TO DO –
In the entries below, find each line with the word "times" and pull it out.

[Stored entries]
_ _ _ _ _ _ _

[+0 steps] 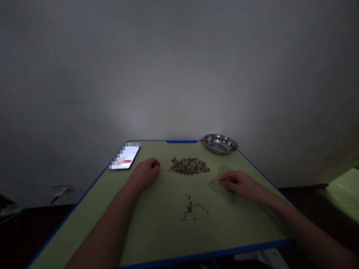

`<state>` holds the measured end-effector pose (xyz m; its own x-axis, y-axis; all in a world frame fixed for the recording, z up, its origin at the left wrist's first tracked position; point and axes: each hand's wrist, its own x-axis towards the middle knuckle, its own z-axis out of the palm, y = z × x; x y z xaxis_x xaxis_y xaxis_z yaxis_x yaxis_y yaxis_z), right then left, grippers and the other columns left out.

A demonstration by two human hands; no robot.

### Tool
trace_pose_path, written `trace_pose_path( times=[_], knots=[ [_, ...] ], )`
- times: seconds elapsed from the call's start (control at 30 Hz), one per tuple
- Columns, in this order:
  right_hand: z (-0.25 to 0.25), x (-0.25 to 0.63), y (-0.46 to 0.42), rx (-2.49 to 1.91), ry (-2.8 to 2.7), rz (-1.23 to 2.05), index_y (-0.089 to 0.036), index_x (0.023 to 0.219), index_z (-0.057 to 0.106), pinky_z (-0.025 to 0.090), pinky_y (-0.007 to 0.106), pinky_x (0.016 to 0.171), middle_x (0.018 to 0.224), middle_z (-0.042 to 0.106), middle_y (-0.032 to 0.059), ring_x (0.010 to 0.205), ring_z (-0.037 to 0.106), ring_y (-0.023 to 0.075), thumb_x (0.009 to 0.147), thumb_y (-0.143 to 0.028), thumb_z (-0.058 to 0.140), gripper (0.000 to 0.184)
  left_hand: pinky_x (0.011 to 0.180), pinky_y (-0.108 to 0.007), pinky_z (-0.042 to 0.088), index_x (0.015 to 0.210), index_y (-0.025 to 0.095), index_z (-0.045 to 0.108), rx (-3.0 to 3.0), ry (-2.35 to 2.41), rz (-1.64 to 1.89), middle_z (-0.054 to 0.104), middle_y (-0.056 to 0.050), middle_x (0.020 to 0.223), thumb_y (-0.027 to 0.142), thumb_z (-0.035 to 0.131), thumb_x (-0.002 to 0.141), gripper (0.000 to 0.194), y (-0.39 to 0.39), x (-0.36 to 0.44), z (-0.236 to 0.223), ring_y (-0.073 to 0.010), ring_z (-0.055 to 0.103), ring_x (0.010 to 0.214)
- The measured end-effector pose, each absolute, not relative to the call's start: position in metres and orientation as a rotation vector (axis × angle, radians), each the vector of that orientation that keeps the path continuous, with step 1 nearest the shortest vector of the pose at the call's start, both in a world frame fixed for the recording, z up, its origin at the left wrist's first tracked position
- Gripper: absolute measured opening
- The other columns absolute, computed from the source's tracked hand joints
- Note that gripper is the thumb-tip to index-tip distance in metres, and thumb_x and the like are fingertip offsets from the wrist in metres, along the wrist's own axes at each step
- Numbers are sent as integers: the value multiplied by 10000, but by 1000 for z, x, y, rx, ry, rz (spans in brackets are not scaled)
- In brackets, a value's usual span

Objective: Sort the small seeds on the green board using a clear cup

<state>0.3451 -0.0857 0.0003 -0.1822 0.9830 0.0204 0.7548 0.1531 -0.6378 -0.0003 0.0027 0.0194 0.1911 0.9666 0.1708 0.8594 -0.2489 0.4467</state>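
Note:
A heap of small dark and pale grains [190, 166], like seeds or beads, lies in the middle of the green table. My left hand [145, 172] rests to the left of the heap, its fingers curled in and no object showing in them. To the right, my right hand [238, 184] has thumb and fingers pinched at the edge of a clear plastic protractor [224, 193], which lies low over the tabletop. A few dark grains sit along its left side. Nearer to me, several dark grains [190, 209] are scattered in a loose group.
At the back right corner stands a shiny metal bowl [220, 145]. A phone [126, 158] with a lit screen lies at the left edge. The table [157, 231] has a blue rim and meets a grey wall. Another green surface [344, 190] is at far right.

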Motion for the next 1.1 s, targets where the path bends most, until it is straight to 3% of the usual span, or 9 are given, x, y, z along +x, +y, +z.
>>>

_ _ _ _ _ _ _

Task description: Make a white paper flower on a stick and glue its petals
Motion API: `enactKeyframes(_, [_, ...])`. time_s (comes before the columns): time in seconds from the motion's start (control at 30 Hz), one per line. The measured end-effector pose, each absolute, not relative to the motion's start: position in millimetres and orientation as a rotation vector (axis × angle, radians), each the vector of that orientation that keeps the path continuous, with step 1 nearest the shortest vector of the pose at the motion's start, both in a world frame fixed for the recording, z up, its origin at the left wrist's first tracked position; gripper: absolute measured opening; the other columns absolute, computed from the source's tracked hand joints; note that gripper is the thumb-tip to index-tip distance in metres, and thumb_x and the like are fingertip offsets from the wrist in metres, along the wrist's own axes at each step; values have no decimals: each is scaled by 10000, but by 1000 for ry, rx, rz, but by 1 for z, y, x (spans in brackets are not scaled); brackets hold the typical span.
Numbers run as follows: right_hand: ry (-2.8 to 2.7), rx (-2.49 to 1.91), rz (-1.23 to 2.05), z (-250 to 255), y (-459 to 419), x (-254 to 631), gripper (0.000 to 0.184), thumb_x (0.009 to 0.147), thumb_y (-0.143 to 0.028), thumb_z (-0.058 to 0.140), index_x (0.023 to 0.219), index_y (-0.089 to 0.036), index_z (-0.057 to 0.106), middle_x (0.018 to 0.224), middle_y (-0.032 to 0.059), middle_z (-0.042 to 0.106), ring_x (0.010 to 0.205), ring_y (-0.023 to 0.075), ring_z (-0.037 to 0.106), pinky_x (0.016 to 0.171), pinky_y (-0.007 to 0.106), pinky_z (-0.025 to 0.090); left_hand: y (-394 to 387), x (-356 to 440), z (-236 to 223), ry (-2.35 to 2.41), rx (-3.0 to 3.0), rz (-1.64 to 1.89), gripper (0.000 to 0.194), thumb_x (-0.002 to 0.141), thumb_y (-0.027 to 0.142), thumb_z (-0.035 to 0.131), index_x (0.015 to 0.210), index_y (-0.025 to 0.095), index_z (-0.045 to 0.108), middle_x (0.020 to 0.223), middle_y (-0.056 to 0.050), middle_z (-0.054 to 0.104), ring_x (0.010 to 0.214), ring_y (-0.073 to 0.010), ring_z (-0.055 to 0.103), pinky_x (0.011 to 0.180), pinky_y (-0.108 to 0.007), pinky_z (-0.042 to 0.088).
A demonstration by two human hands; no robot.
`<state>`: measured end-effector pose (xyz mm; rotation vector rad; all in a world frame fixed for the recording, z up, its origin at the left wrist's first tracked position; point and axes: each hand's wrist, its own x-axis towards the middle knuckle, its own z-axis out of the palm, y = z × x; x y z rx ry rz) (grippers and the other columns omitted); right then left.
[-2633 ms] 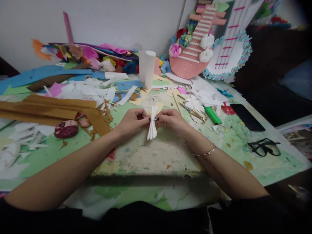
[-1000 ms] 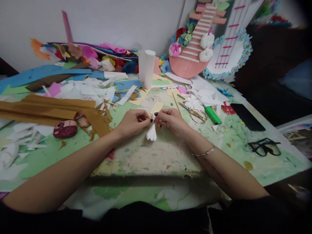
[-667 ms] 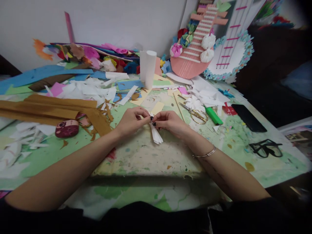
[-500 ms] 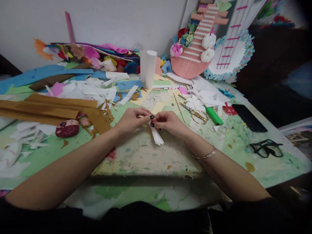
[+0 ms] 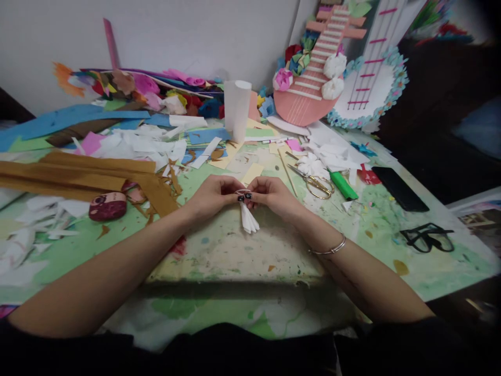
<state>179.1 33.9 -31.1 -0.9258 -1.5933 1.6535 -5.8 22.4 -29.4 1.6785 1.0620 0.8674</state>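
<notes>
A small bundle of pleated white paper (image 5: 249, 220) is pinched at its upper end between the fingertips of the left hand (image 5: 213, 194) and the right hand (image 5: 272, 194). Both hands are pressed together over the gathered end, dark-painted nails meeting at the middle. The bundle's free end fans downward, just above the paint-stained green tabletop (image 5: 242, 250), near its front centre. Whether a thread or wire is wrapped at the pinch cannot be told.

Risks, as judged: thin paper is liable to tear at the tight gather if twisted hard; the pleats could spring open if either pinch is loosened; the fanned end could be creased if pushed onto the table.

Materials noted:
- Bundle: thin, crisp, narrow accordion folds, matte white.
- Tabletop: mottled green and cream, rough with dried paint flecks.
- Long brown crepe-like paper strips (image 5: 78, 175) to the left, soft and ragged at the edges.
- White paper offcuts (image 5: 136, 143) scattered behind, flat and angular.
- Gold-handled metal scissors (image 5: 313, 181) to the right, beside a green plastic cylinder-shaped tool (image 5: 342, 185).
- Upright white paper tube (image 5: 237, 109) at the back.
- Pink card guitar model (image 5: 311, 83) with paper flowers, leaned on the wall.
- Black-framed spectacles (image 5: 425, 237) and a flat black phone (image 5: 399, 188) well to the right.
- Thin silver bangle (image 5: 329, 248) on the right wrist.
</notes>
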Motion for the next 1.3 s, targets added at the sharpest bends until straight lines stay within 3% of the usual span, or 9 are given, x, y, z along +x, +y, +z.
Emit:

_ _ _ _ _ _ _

ANSWER BELOW –
trace_pose_path, written `trace_pose_path( times=[_], knots=[ [_, ...] ], )`
- times: seconds elapsed from the call's start (control at 30 Hz), one per tuple

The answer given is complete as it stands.